[About this exercise]: Using the data below, determine the number of lines that include the string "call". Write only that number.
(Stored data begins)
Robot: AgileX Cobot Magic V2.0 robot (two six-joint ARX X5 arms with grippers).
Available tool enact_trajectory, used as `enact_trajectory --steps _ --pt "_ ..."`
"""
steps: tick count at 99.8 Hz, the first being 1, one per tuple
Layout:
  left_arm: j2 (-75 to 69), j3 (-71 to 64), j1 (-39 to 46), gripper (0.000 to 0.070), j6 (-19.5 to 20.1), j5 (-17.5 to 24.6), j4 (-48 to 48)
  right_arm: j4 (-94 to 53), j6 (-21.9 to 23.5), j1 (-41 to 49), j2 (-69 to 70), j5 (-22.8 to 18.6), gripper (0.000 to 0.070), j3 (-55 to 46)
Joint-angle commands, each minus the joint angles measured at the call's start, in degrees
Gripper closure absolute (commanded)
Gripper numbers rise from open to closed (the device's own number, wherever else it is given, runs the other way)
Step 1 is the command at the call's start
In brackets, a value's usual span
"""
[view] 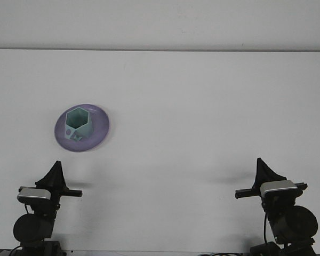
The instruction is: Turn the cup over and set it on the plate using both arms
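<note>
White bench [202, 106] fills the view, bare but for a purple plate [98, 136] on the left side, with a pale green cup [77, 123] standing on it, mouth up. Both arms sit pulled back at the near edge. The left pincer [56, 173] lies almost straight nearer than the plate and close to it; the right pincer [262, 169] is well apart, far to the right. Each shows as one dark pointed shape, so I cannot tell whether either is released or clenched; neither holds anything. Judging by this, the cup looks already placed
</note>
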Motion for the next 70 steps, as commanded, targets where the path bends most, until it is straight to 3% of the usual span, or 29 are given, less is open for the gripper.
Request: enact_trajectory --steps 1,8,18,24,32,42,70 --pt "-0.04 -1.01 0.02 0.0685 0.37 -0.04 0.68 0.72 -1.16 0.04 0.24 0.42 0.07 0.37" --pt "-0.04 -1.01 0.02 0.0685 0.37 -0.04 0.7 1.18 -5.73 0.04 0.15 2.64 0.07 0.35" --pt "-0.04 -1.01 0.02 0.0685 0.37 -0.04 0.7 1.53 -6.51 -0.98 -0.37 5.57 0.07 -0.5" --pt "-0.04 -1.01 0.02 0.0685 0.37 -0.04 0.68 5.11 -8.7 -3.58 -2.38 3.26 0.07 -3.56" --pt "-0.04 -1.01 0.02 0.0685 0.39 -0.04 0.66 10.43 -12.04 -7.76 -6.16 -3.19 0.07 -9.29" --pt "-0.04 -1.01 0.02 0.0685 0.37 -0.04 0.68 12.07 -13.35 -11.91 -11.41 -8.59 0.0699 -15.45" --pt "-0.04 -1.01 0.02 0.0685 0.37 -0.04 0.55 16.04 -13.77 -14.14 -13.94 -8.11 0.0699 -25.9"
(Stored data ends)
[Output for this task]: 2